MRAP2 is found in the adrenal gland where MRAP is known to regulate MC_{2} surface expression and function. In vivo studies had revealed MRAP2 to interact with MC_{2} leading to an increase in the receptor surface expression as well as enhancing the response of the receptor to adrenocorticotropic hormone (ACTH) stimulation. However, MC_{2} stimulation by ACTH is more potent in the presence of MRAP compared to MRAP2. MRAP2 was  also, found expressed in the developing adrenals and is considered to assist in the differentiation of the gland and its zonation.

== Obesity ==
Screening the MRAP2 coding region and the intron-exon boundaries of the MRAP2 gene sequence had initially identified four genetic variants and only one generated a disrupted MRAP2 protein. The other three variants were located in the C-terminal which led to the belief that these mutations were not disrupting the translated MRAP2 protein. A mutational sequencing analyses  of the coding region of MRAP2 had identified eight more genetic variants of MRAP2, all of which were found in unrelated extremely obese individuals and none was found in the control group. The detected MRAP2 variants were found to be heterozygotic and were found to be rare in the studied population. The identified MRAP2 eight variants were either: intronic, synonymous, non-synonymous, and coding. Studying the effect of those variants on MC_{4} signalling revealed only the non-synonymous MRAP2 variant to cause a diminished MC_{4} signalling activity. Most of the identified mutations were detected in obese individuals with no obesity-related symptoms and those mutations. MRAP2 knockout mice models revealed the obesity phenotype of those models to be different from the phenotype caused by MC_{4} knockout models that might be due to MRAPs interactions with other appetite and energy homeostasis mediators. Even with the detection of the different MRAP2 genetic variants in extremely obese individuals, the underlying mechanism by which these mutations cause obesity is not clearly understood. This could be attributed to the involvement of MRAP2 in the regulation of different orexigenic and anorectic receptors expression and signaling. The MRAP2 targeted deletion in the different regions of the appetite control circuit could provide more insight into the pathophysiological mechanism of obesity caused by MRAP2 variants.
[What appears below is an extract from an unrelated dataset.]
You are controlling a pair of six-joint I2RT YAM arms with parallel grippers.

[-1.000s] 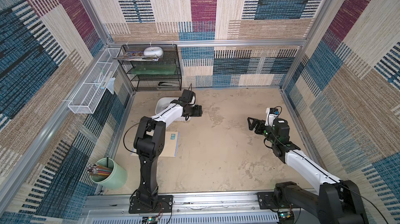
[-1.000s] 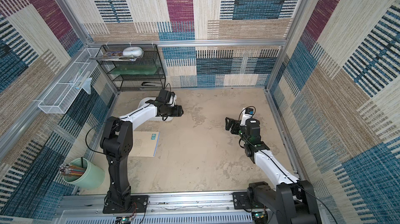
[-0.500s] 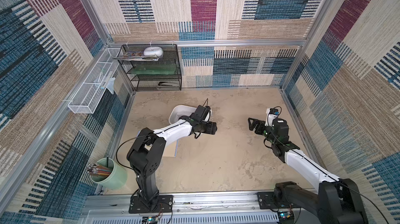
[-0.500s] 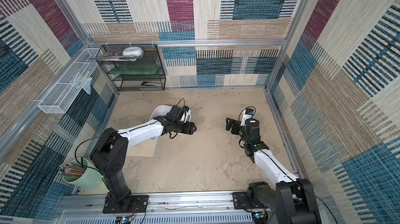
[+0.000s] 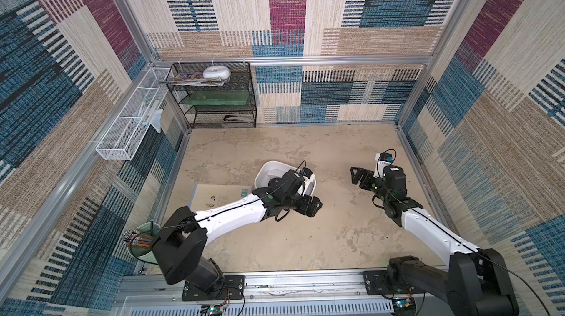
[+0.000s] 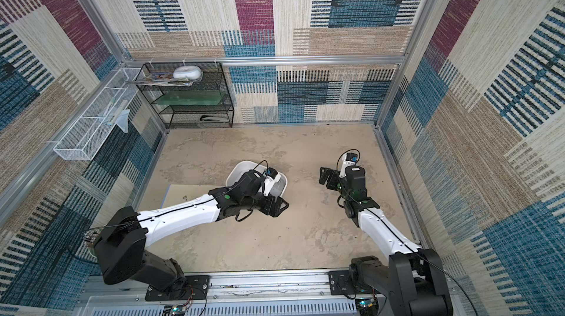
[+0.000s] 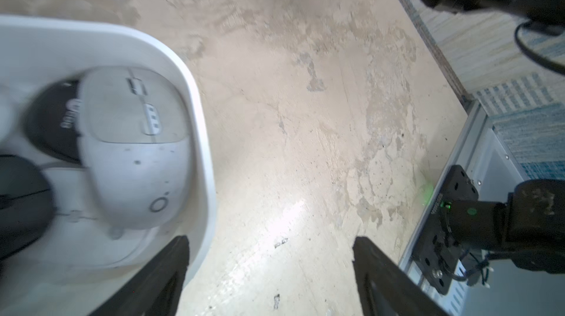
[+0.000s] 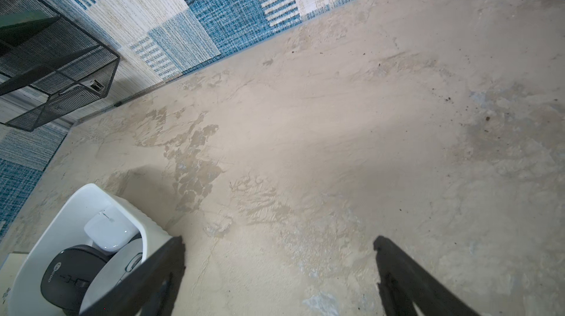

Uncovering MRAP2 interactions with the melanocortin receptors and other GPCRs is yet to be completed to understand the exact mechanism of regulatory action of this unique accessory protein. The widespread MRAP2 distribution outside the feeding and weight control circuits could indicate a role for MRAP2 that extends beyond its currently described role and might also unveil its association with different pathophysiological conditions.